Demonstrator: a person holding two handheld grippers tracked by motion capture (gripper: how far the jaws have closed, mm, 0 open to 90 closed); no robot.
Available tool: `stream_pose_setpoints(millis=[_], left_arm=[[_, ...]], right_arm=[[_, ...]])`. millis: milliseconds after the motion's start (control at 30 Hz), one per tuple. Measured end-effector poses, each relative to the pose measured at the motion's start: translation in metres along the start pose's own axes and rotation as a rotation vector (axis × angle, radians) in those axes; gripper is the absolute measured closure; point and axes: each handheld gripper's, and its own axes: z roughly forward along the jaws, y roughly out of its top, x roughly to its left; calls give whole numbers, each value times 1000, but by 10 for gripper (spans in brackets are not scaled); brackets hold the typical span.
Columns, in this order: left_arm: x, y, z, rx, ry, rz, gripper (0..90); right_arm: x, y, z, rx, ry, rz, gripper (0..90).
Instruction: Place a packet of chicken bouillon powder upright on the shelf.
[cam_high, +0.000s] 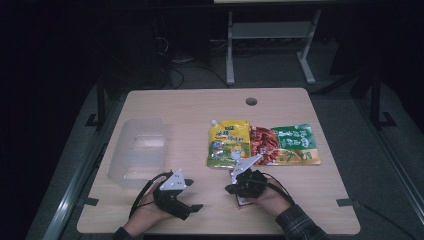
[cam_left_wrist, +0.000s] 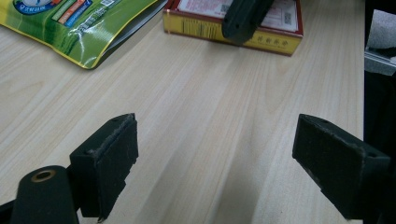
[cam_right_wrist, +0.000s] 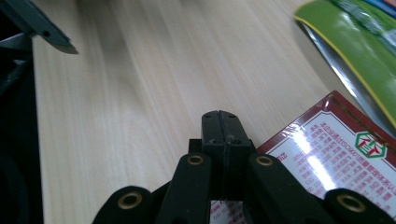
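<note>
Trouble looks most likely at the flat red-and-yellow printed box (cam_right_wrist: 336, 158), which lies at the near edge of the light wooden desk (cam_high: 200, 107), just in front of the yellow-green foil pouch (cam_high: 229, 142). The right tool (cam_right_wrist: 222, 122) sits over that box with its jaws pressed flat together and nothing between them, its tip pointing past the box's corner toward bare wood. Shut like this, it cannot take the box at all; it would have to spread first, and if it goes down as it is, I judge it would only push the glossy carton sideways, perhaps under the pouch's edge, which lies just beside it. The box is low and flat, so a grip from above would have little to bite on.

The left tool (cam_left_wrist: 217, 154) rests over bare wood on the side of the box away from the red-and-green snack packet (cam_high: 285, 145), jaws spread wide and empty, aimed at the box's yellow side. If it comes in from that side while the right tool is on top, the two could knock together.

The clear plastic tub (cam_high: 140, 150) stands well apart from the box, beyond the left tool, empty as far as I can tell.
</note>
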Motion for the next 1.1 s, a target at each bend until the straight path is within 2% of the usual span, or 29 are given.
stream_pose_setpoints(millis=[333, 433, 633, 667, 800, 867, 1000, 1100], left_arm=[[1, 0, 0, 4, -1, 4, 137], [0, 0, 0, 6, -3, 2, 137], [0, 0, 0, 5, -4, 2, 136], [0, 1, 1, 1, -11, -12, 137], [0, 8, 4, -4, 5, -9, 143], [2, 14, 6, -4, 21, -13, 163], [9, 26, 10, -31, 41, -26, 261], [17, 37, 15, -31, 58, -34, 393]], right_arm=[[-10, -21, -20, -5, -50, 69, 900], [-15, -32, -30, -8, -83, 107, 900], [-23, -49, -48, -14, -133, 152, 900], [-25, -52, -50, -18, -139, 159, 900], [-30, -61, -58, -32, -139, 196, 900], [-30, -62, -60, -55, -142, 193, 811], [-27, -57, -63, -77, -145, 193, 708], [-25, -56, -64, -79, -151, 192, 640]])
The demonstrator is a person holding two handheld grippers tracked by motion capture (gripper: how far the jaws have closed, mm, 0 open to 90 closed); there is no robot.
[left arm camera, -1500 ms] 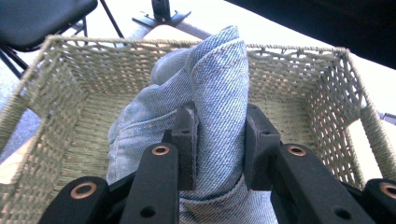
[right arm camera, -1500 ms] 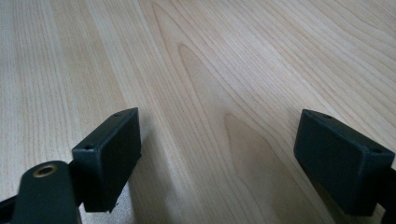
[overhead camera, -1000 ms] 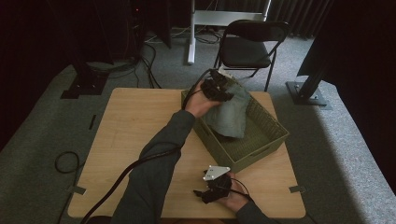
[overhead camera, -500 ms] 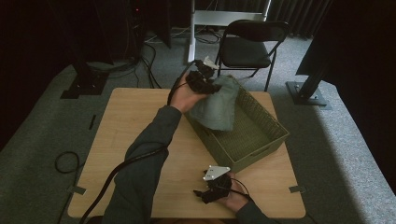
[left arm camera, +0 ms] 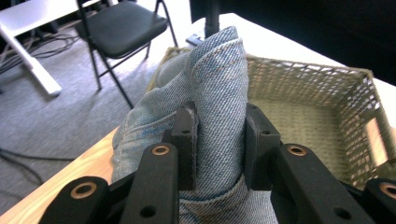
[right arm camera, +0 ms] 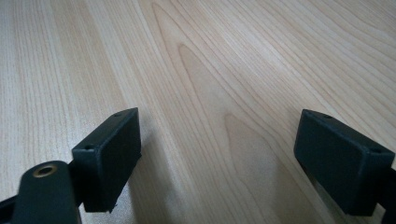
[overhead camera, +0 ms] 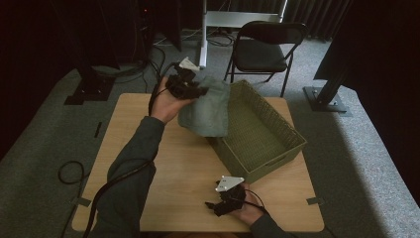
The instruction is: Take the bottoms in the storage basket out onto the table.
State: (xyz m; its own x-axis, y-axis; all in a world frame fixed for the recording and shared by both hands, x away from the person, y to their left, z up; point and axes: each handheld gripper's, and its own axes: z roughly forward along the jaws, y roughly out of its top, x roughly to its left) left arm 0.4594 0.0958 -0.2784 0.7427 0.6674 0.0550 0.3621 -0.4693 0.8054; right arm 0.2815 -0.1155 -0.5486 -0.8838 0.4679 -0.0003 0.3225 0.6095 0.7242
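My left gripper (left arm camera: pixel 218 135) clamps folded denim (overhead camera: pixel 207 106) at the high view's upper centre, left of the basket (overhead camera: pixel 277 148); my right gripper (right arm camera: pixel 219 158), jaws spread, rests lower centre.

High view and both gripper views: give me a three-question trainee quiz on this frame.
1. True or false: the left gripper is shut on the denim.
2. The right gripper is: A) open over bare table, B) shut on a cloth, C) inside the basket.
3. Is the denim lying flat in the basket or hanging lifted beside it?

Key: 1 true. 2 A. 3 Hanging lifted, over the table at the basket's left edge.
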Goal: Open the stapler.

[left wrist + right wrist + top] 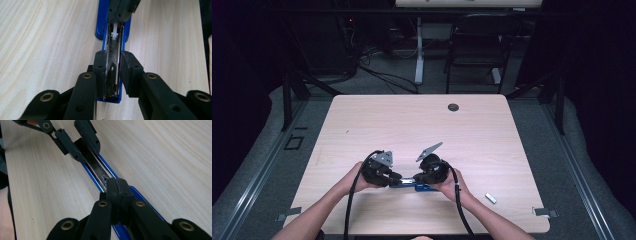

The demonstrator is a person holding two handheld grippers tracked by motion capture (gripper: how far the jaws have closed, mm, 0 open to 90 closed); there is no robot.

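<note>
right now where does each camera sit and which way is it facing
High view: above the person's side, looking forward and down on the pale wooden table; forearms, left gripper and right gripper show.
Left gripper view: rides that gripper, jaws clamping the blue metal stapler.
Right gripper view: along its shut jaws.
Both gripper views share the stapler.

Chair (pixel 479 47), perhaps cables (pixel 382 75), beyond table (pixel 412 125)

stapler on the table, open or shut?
Open. In the left gripper view the blue stapler shows its metal staple channel bare from above, the left gripper clamping its sides. Staples inside: cannot tell.
</note>
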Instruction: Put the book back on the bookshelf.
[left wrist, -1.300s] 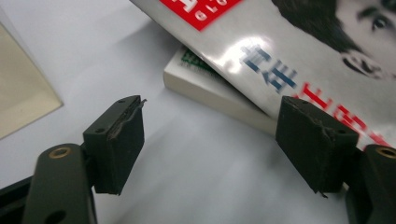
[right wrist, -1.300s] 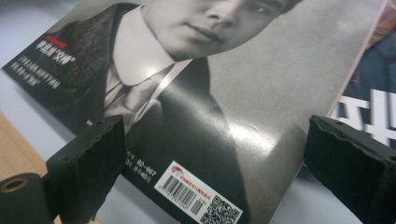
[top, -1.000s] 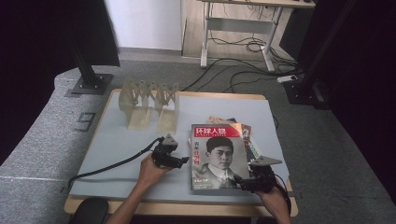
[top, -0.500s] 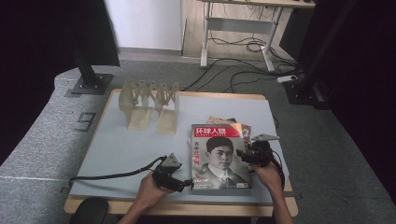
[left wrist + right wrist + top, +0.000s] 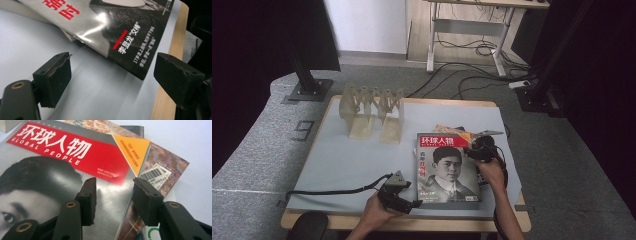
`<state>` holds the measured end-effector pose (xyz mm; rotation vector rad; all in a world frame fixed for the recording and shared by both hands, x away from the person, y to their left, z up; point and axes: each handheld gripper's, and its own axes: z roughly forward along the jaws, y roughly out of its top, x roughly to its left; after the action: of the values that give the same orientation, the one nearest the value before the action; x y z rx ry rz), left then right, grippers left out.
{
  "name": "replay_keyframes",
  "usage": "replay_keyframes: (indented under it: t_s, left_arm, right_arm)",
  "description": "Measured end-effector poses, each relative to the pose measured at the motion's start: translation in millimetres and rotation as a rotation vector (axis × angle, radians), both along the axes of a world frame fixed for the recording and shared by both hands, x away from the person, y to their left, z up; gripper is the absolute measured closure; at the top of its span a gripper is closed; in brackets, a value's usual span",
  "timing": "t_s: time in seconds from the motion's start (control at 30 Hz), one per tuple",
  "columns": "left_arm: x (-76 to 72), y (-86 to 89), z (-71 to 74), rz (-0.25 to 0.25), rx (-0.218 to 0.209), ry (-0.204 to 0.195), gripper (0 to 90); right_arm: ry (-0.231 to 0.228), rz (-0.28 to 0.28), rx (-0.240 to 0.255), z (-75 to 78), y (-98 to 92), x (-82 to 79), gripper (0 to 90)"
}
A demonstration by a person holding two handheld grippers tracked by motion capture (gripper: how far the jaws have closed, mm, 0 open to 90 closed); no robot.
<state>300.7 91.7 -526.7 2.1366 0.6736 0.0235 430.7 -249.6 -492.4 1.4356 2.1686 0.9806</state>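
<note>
Closing in on a stack of magazines from both sides, with nothing lifted yet. Top magazine (image 5: pixel 447 169), red masthead and a black-and-white portrait cover, lying flat on the grey mat of the bench (image 5: pixel 352 160), toward its right half and near the front edge. Right gripper (image 5: pixel 480 150) at the cover's upper right edge, jaws having just been narrowing, half open now, straddling that edge with one jaw over the cover and one beyond it; pads not yet seen pressing. Left gripper (image 5: pixel 404 200) just beside the magazine's lower left corner, jaws wide apart, holding nothing, only bare mat between them. Likely early stage: grasp and lift of the top magazine still to come. Counted: two grippers, one top magazine, at least two more magazines (image 5: pixel 165 162) fanned out beneath it, one pale folding rack (image 5: pixel 371 112) standing well apart at the bench's far left
</note>
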Motion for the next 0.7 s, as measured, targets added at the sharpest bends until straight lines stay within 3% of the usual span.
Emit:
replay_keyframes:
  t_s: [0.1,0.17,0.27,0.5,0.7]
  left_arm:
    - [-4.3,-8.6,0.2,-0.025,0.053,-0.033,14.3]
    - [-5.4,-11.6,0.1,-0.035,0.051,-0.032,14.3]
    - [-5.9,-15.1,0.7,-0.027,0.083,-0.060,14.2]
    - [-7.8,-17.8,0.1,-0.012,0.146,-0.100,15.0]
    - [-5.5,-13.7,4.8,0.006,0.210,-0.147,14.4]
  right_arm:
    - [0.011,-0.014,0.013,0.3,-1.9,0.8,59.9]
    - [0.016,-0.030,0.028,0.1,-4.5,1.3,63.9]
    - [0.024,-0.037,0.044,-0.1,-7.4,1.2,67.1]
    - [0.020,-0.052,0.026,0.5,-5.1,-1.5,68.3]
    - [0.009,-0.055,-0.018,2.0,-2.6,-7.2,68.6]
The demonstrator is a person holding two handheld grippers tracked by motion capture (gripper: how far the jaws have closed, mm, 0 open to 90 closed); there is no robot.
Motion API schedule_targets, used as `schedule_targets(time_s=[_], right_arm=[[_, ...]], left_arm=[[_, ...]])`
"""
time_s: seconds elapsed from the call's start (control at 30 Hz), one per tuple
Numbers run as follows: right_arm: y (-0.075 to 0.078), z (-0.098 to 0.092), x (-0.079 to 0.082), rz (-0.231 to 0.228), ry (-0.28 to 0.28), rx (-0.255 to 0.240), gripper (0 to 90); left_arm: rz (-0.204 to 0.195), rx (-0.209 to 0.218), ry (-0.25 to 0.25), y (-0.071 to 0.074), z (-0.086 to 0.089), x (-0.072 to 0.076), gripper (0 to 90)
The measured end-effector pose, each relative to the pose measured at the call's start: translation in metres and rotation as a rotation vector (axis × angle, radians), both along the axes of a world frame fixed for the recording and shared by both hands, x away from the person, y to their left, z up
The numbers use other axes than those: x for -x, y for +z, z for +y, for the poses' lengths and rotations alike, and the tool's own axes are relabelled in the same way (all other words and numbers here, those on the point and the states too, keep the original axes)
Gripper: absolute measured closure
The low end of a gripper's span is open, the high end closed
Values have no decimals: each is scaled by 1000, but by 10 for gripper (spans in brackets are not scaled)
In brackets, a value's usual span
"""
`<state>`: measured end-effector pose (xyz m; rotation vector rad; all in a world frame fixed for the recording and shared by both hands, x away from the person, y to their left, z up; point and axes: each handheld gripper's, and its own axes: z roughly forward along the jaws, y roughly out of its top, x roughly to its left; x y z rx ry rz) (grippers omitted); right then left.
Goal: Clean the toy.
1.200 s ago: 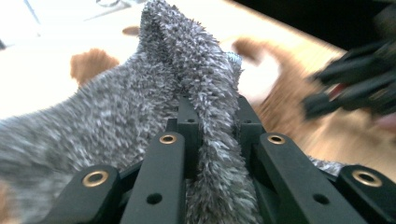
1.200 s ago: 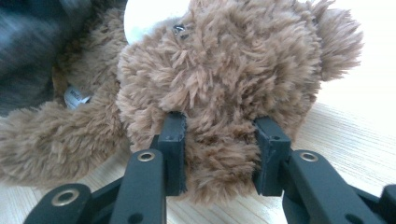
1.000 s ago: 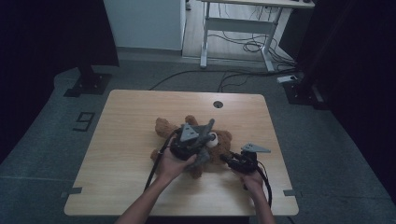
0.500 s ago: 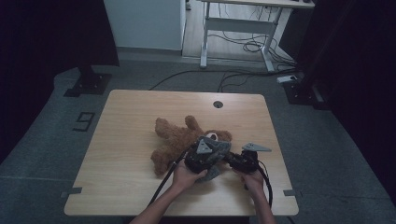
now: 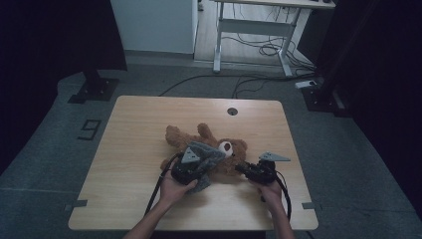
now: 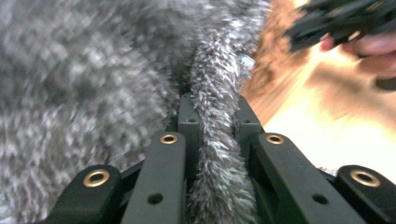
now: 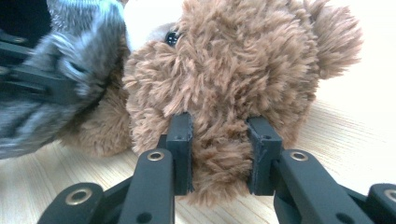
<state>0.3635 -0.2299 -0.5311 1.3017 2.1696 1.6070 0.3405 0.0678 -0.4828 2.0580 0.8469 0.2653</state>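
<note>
Brown teddy bear point(image 5: 226, 152) lay near desk point(image 5: 139, 124) front edge. Left tool point(image 6: 218, 140), hand low, clenched on grey fuzzy cloth point(image 5: 206, 154) draped over bear. Right tool point(image 7: 219, 154), held level, gripped bear's head, having just closed further.

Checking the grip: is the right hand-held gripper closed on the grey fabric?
No, its jaws pinch the brown teddy bear's fur.

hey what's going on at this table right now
A person at a wooden table is working on a brown teddy bear with a hand-held gripper in each hand. The right gripper is clamped on the bear's head, pinning it near the table's front edge. The left gripper is shut on a fold of fuzzy grey cloth and holds it over the bear's body. It looks like the cloth, perhaps a small garment, is being put on or over the bear, though what it is exactly can't be told.
</note>
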Motion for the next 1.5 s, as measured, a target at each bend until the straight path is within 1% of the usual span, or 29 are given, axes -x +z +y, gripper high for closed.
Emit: schedule_targets(time_s=[0.1,0.17,0.23,0.3,0.33,0.4,0.43,0.47,0.5,0.57,0.63,0.67,0.7,0.77,0.83,0.87,0.9,0.97,1.07,1.2,1.27,1.33,1.4,1.43,1.5], right_arm=[[0,0,0,-1,-4,-3,679],[0,1,1,1,-7,-5,679],[1,1,1,0,-9,-3,680],[1,2,2,-6,-5,-2,680],[1,2,2,-7,-4,-2,680],[1,1,2,-8,-2,-2,680],[2,1,2,-6,-1,7,685],[1,1,1,-4,-10,23,687],[-1,0,1,2,-10,17,687],[-1,-1,0,3,-1,12,687],[0,0,1,-4,4,22,687],[1,0,1,-3,2,18,687],[1,0,1,-3,2,18,687],[1,0,1,0,0,16,687],[1,0,1,2,-1,13,687],[1,-1,1,5,1,9,687],[1,-1,1,5,1,9,687],[1,-1,1,0,7,8,687],[2,0,2,-7,18,6,687],[2,0,2,-7,20,4,686],[2,0,2,-8,20,4,686],[1,1,2,-8,19,4,686],[1,0,1,-5,12,-2,686],[1,0,1,-5,12,-2,686],[1,0,1,-2,4,-9,686]], left_arm=[[-21,34,-35,9,-15,5,780],[-31,56,-64,14,-34,7,779],[-31,69,-100,15,-54,7,778],[-24,64,-114,10,-72,6,777],[-15,57,-115,7,-78,4,777],[18,34,-98,-7,-89,-4,777],[31,40,-90,-12,-89,-7,777],[49,57,-78,-17,-87,-9,777],[51,60,-73,-19,-85,-10,778],[53,53,-73,-22,-80,-11,780],[48,34,-72,-22,-75,-9,781],[43,8,-67,-22,-69,-7,781],[43,8,-67,-22,-69,-7,781],[51,-3,-57,-25,-61,-6,782],[58,-7,-42,-27,-51,-6,781],[59,-10,-28,-27,-39,-7,781],[59,-10,-28,-27,-39,-7,781],[56,-8,-15,-25,-27,-7,781],[59,9,0,-18,-9,-8,781],[34,20,25,-7,2,-6,780],[24,36,26,-1,4,-4,780],[13,49,16,4,2,-1,780],[4,62,-5,9,-5,2,779],[-1,67,-18,11,-10,3,779],[1,83,-49,15,-23,5,779]])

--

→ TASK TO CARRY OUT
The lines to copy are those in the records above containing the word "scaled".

→ RESULT
Available tool: `stream_pose_setpoints(millis=[_], left_arm=[[_, ...]], right_arm=[[_, ...]])`. millis: milliseconds after the motion's start (control at 30 Hz), one per tuple. Measured end-effector poses, each relative to the pose measured at the motion's start: translation in metres along the start pose's own axes and rotation as a rotation vector (axis × angle, radians) in those axes; gripper is the absolute measured closure; point and axes: each handheld gripper's, and its own axes: z roughly forward along the jaws, y roughly out of its top, x roughly to its left; calls give whole numbers, each value times 1000, but by 10 for gripper (spans in brackets are not scaled); brackets hold the typical span.
Values have no decimals: each is scaled by 1000, but by 10 for gripper (spans in brackets are not scaled)

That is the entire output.